憲法を考える「70年変わらない意味」を読んで―①―
5月2日の朝日新聞「憲法を考える 『70年変わらない意味』」は勉強になった。東京大学準教授のケネス・盛・マッケルウェインさんの話は面白かった。
米シカゴ大学を中心にした「比較憲法プロジェクト」というデータがありそれを使って研究をいているという。米国憲法が施行された1798年以降に存在した約900の成文憲法を英訳し、データ化したものだという。
まず、日本の憲法は、国際的に比較して全体の文章が短いという特徴があるという。英訳の単語数は4998語だ。
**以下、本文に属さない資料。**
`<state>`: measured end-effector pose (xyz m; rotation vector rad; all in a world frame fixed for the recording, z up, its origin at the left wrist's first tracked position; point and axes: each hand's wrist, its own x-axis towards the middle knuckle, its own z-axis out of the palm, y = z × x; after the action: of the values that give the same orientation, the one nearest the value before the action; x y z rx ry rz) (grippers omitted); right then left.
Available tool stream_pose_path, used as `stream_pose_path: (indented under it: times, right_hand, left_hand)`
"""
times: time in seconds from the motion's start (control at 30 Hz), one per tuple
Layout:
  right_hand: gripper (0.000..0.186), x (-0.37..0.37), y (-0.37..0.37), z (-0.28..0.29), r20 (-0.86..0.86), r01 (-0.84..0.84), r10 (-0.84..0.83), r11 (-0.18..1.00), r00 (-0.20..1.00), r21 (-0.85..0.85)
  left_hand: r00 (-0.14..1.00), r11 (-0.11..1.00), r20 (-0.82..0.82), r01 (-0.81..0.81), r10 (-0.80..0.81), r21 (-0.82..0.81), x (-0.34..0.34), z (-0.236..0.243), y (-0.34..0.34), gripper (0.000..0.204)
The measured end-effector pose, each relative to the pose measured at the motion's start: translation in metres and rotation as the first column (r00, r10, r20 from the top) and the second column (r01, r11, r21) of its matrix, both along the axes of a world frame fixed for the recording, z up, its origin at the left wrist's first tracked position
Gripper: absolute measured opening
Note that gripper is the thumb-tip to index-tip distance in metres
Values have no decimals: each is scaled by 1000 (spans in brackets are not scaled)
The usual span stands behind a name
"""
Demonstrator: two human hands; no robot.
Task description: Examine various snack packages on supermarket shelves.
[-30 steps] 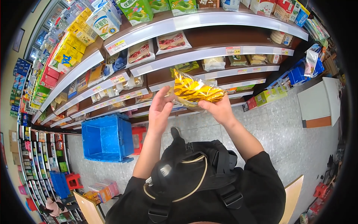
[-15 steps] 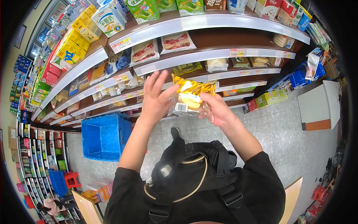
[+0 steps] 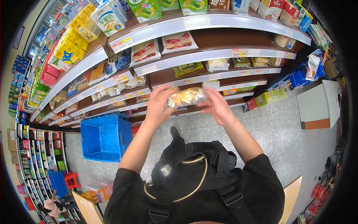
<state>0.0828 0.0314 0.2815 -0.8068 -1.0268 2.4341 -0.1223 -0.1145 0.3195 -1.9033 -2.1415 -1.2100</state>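
A clear-wrapped pack of golden bread (image 3: 185, 98) is held level between both hands in front of the lower shelves. My left hand (image 3: 158, 104) is closed on its left end. My right hand (image 3: 217, 105) has its thumb and index finger at the right end, with the other fingers loosely curved below. A shelf edge (image 3: 182, 81) runs just behind the pack, and a green-yellow packet (image 3: 188, 69) lies on the shelf above it.
A blue crate (image 3: 102, 140) stands on the tiled floor (image 3: 253, 138) at my left, near a red stool (image 3: 72, 180). Drink cartons (image 3: 106, 18) line the top shelf. A pale board (image 3: 313, 106) stands at right. Another person (image 3: 54, 205) is by the lower-left shelves.
The pack has been turned from its yellow striped side to show golden contents. My left hand has come down onto its left end, and my right fingers have shifted to its right end.
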Motion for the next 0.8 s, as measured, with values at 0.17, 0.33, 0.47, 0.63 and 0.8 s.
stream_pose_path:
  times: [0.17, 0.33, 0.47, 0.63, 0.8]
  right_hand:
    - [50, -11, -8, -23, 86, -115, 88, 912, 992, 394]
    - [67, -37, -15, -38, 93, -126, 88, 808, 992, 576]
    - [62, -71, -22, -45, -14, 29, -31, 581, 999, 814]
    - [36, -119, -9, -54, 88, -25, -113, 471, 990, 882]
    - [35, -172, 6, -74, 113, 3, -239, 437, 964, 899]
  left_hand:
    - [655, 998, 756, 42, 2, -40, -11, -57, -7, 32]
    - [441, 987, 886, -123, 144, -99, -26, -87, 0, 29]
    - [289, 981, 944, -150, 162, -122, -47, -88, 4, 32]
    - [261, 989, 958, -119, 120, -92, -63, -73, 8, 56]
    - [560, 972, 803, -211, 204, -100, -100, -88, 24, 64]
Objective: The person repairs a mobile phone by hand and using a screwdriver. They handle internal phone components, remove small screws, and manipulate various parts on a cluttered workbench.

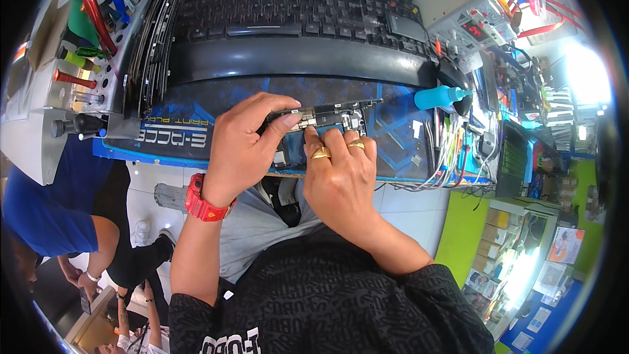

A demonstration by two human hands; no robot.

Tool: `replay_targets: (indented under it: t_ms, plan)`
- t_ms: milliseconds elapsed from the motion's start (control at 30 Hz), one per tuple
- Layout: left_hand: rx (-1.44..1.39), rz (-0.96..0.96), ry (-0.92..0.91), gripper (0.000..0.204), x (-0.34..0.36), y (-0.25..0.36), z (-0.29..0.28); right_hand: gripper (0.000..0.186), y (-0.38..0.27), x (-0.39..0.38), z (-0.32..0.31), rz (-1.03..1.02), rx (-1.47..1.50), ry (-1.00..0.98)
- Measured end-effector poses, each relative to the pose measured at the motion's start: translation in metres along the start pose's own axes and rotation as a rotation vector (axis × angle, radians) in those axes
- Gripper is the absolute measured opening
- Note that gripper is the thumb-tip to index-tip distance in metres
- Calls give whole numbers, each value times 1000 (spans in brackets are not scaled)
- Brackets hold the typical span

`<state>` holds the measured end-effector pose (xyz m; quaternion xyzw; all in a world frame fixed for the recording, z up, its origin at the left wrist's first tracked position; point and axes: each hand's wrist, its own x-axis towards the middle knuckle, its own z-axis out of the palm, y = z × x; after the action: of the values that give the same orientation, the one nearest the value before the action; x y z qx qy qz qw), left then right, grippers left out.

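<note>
Hands (246, 147) (337, 174) over opened phone (321, 124), keyboard (282, 13) behind.

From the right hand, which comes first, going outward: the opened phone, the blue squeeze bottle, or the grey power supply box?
1. Opened phone, under the right hand, touched by its fingertips.
2. Blue squeeze bottle, lying to the right on the mat.
3. Grey power supply box, far upper right.

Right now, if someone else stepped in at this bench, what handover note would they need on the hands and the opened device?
Left hand, red watch on its wrist, grips the opened phone from the left edge. Right hand, two gold rings, presses its fingers at the exposed board. The phone lies on the blue work mat in front of the black keyboard; a blue bottle lies to the right. Done: phone is open. Left: board work; exact step unclear.
</note>
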<state>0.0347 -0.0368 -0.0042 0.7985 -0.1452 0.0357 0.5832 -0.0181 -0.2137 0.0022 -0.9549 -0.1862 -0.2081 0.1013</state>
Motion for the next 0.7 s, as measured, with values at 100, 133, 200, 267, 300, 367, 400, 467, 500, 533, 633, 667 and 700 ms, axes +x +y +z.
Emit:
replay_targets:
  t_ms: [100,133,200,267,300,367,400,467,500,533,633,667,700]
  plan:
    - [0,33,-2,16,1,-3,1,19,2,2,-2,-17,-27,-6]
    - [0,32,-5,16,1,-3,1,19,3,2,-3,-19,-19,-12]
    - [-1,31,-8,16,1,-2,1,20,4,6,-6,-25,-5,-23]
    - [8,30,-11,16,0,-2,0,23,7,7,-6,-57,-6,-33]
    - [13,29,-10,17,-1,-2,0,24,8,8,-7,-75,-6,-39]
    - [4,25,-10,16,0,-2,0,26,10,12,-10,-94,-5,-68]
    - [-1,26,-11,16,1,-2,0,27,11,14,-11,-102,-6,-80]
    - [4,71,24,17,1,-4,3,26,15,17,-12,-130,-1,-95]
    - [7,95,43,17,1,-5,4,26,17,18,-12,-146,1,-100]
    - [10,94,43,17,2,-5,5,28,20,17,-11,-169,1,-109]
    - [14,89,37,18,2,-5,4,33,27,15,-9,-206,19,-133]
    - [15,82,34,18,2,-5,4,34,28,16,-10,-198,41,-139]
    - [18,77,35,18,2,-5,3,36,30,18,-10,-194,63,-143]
最も長いインドは14万6千語もあるという。長さでいうと日本は下から6番目だそうだ。
もう一つの特徴は世界で「最長寿」だということだ。制定後70年間一度も改正されていないのだ。
日本の憲法が短いのは、基本的な理念が書いてあって、統治にかんすることは「法律で定める」としている場合が多いからだそうだ。ノルウエ―の憲法は選挙区まで憲法で定めているという。憲法に法律で定められるようなことまで入れてしまうとどうしても改正をする機会が多くなるのは目に見えている。
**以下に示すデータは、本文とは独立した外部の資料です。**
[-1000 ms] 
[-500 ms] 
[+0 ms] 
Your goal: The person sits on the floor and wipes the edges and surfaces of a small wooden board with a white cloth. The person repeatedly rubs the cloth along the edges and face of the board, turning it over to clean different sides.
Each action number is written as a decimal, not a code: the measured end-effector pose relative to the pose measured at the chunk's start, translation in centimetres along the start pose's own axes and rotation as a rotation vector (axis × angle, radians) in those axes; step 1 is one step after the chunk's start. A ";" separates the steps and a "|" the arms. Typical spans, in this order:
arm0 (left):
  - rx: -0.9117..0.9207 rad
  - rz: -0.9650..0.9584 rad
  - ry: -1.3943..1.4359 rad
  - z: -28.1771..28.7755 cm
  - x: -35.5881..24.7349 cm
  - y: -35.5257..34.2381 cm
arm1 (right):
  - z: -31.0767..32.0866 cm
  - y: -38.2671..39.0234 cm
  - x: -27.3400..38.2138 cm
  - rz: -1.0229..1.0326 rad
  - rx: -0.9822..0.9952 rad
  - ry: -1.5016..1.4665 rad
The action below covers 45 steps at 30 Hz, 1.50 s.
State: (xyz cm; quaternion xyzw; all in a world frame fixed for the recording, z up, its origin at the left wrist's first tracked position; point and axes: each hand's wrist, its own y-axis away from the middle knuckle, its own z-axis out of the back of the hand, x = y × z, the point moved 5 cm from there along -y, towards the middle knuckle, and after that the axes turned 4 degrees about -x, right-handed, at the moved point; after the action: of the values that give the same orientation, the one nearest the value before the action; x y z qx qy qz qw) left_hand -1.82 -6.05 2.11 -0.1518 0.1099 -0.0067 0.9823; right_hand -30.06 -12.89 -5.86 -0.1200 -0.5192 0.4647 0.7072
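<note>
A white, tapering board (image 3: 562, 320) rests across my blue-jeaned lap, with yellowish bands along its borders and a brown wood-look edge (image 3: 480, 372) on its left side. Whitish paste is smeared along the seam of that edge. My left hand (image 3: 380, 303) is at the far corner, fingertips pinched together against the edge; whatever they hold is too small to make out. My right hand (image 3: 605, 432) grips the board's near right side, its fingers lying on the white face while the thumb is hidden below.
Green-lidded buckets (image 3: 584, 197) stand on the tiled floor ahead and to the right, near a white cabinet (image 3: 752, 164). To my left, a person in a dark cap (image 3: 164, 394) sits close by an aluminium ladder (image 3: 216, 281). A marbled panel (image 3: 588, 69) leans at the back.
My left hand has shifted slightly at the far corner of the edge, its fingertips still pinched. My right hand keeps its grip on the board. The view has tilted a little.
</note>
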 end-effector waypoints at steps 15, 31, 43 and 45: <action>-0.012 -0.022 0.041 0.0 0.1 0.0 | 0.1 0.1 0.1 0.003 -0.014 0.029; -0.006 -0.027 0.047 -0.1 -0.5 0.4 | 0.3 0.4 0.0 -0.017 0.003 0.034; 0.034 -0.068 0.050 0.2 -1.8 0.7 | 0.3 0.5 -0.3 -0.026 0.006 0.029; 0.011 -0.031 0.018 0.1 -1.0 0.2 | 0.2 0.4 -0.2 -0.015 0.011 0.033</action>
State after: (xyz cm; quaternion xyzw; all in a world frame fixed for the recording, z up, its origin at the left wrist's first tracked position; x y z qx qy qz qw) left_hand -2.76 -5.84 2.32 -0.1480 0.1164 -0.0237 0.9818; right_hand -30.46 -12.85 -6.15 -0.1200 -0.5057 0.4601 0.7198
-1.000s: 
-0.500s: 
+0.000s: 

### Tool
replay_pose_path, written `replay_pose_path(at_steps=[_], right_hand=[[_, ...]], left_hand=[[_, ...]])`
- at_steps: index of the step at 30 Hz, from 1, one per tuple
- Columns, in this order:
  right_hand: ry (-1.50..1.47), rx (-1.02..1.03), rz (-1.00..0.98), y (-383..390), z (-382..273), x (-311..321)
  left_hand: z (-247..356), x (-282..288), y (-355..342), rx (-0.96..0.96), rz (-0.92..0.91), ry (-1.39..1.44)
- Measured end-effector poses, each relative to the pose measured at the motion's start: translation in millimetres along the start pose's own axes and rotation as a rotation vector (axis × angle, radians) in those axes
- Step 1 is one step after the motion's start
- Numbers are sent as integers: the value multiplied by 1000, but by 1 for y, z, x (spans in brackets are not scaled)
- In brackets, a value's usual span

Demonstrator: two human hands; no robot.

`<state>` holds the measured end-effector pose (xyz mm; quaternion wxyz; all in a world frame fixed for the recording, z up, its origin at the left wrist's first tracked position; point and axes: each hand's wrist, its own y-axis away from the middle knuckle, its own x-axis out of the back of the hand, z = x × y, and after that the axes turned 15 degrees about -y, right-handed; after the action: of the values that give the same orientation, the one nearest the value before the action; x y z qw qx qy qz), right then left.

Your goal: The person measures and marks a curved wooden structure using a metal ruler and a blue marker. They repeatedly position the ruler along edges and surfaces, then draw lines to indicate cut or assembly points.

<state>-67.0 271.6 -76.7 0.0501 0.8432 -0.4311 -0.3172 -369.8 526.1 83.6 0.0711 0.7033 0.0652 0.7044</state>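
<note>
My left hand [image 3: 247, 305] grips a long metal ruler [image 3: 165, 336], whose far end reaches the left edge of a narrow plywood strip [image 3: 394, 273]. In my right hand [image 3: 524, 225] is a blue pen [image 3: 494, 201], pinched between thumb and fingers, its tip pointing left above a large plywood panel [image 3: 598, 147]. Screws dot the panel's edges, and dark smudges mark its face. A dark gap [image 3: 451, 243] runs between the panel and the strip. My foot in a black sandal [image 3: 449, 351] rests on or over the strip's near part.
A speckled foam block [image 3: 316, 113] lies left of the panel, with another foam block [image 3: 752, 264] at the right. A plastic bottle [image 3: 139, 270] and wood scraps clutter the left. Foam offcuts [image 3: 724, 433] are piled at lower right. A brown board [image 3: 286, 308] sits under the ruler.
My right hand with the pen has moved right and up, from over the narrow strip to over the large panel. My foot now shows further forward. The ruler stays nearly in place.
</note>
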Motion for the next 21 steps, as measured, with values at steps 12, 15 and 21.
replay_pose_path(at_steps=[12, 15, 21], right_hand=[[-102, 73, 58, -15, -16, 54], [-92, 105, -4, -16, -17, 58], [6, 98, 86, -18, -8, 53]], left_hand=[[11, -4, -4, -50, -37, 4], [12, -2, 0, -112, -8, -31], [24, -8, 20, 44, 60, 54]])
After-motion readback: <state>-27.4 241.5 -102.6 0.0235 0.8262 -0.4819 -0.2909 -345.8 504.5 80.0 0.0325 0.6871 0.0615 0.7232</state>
日本国憲法は「人権」については、制定当時の国際水準からみて、多くの記述がなされていて、先進的であったという。だから憲法を改正するという必要性もなかったというのだ。
つまり、「人権」に手厚く、「統治」は法律に任せていることが、改正する必要がなかった大きな理由だという。
憲法9条をめぐって国論を2分して来たことも改正がされなかったことにつながっているという。
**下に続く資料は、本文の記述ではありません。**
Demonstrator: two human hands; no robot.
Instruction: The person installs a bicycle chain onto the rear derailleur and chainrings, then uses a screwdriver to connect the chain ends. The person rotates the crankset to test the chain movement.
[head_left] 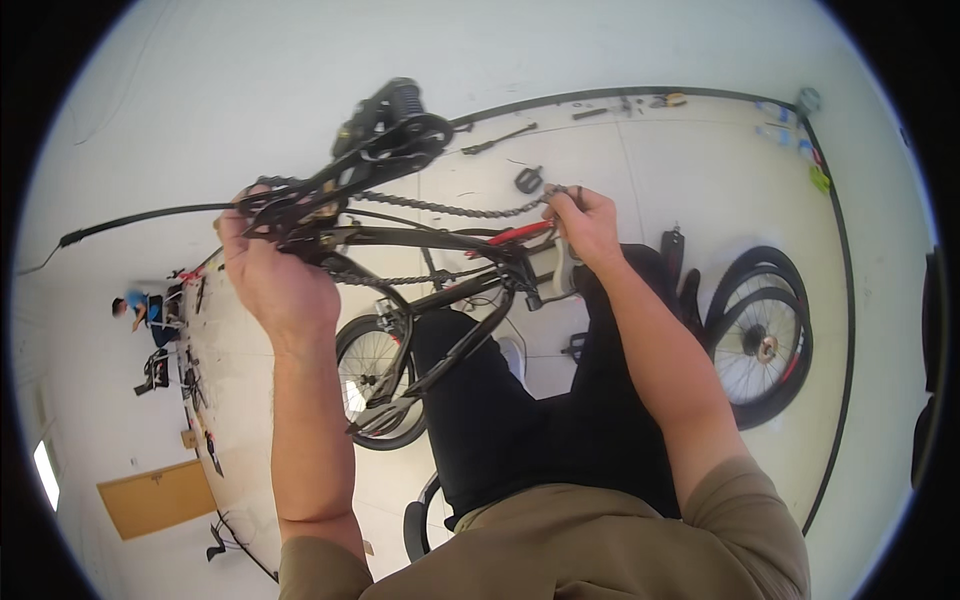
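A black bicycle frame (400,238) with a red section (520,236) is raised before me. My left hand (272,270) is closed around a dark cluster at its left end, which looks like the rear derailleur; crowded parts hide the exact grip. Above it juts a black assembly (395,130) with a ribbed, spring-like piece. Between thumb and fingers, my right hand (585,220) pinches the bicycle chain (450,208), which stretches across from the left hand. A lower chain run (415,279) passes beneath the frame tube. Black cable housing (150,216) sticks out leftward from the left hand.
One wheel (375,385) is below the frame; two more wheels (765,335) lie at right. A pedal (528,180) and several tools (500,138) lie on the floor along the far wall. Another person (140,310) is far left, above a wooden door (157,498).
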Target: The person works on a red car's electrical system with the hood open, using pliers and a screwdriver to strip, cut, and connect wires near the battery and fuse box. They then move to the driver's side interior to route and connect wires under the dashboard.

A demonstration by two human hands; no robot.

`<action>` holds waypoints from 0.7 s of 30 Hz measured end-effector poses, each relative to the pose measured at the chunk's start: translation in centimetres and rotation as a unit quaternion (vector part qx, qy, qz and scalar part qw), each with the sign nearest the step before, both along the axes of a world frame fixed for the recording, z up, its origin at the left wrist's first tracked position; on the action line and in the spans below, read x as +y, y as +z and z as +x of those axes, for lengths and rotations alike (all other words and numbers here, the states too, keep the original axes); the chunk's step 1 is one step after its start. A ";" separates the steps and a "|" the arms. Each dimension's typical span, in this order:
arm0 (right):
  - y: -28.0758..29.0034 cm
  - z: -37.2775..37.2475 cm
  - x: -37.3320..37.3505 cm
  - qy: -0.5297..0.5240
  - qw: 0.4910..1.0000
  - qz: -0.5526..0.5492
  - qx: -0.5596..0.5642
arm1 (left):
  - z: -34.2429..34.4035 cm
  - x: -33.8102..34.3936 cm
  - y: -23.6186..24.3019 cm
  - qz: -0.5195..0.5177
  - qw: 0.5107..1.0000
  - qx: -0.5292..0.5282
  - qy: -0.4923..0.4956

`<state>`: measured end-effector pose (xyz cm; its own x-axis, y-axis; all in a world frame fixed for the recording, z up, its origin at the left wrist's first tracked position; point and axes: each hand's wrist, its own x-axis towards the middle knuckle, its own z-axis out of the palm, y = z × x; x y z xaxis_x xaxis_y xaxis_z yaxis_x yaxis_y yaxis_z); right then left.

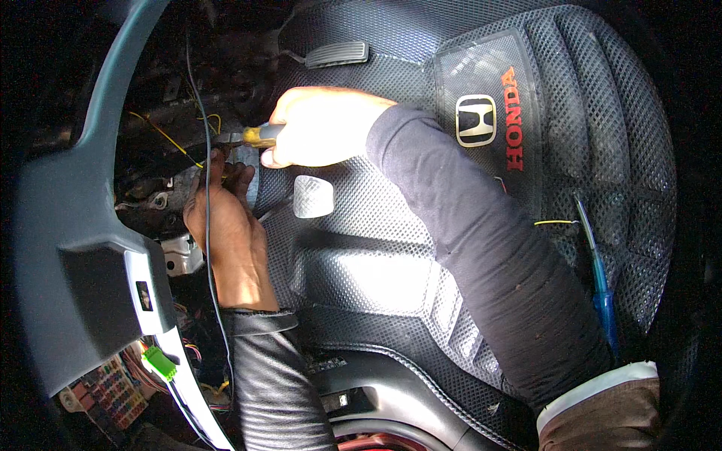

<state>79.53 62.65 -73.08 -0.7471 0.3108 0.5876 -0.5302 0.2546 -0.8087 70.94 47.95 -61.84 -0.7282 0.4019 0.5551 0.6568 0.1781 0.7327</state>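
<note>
My right hand (323,126) is closed round the yellow-and-dark handles of a pair of pliers (260,136). The metal jaws point left, into the dark space under the dashboard. Just below them, my left hand (235,237) has its fingers curled together at the end of a thin yellow wire (169,140). The fingertips partly hide where the wire runs. A dark cable (207,150) hangs down in front of the left hand and wrist. To the right of both hands is the brake pedal (313,197), with the accelerator pedal (337,54) farther up.
A steering wheel (98,173) fills the left side. Below it are a fuse box (113,395) and a green connector (159,364). On the black textured floor mat (376,225) lie a blue-handled screwdriver (602,293) and a short yellow wire piece (555,222). A door sill curves along the bottom.
</note>
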 end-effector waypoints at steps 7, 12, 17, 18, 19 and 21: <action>-0.7 -2.0 -1.5 0.016 0.993 -0.109 -0.041 | 0.3 0.1 0.3 -0.034 0.998 0.051 0.027; -0.7 -3.2 -4.5 -0.160 0.973 -0.164 0.016 | 0.1 -0.1 0.6 -0.075 0.990 0.102 0.058; -0.8 -2.0 -2.5 -0.127 0.976 -0.174 -0.026 | 0.6 -0.6 0.7 -0.015 0.995 0.053 0.078; -0.6 -1.5 -2.0 -0.119 0.976 -0.174 -0.048 | 1.0 -0.7 1.0 -0.038 0.994 0.064 0.085; -0.2 -1.1 -1.4 -0.138 0.977 -0.157 -0.042 | 1.4 -0.9 1.4 -0.061 0.991 0.073 0.090; 1.0 -0.6 -0.3 -0.145 0.982 -0.104 -0.065 | 2.2 -1.2 2.3 -0.093 0.988 0.079 0.094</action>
<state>78.91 62.31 -72.12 -0.6732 0.6251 0.3951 -0.3492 0.2023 -0.9149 73.10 46.75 -59.51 -0.7106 0.3730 0.5966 0.7022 0.4301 0.5674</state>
改正されなかったのは、改正には衆参両院の2/3以上の発議が必要というのハードルが高いからで、自民党は1/2にせよと言っているが、日本と同じ2/3ルールの国は78%もあり、3/4が11%、3/5が3%で、1/2はたった6%だという。それでも多くの国で憲法が改正されていると指摘している。自民党に騙されてはいけないと思った。
国の最高法規である憲法が長期にわたって改正されていないということは、その国の政治や経済が安定していることを示し、必ずしもマイナスとは言えないと述べている。
安倍首相は憲法制定70周年になり、国会で2/3以上を持つ今こそ機は熟したと檄を飛ばした。何とかして悲願の憲法改正しようと目論んでいる。3日のNHK世論調査では憲法改正賛成が反対を大きく上回っていた。でも、この数字は操作されていると感じた。トランプ式に言えば「ウソだ」ということだ。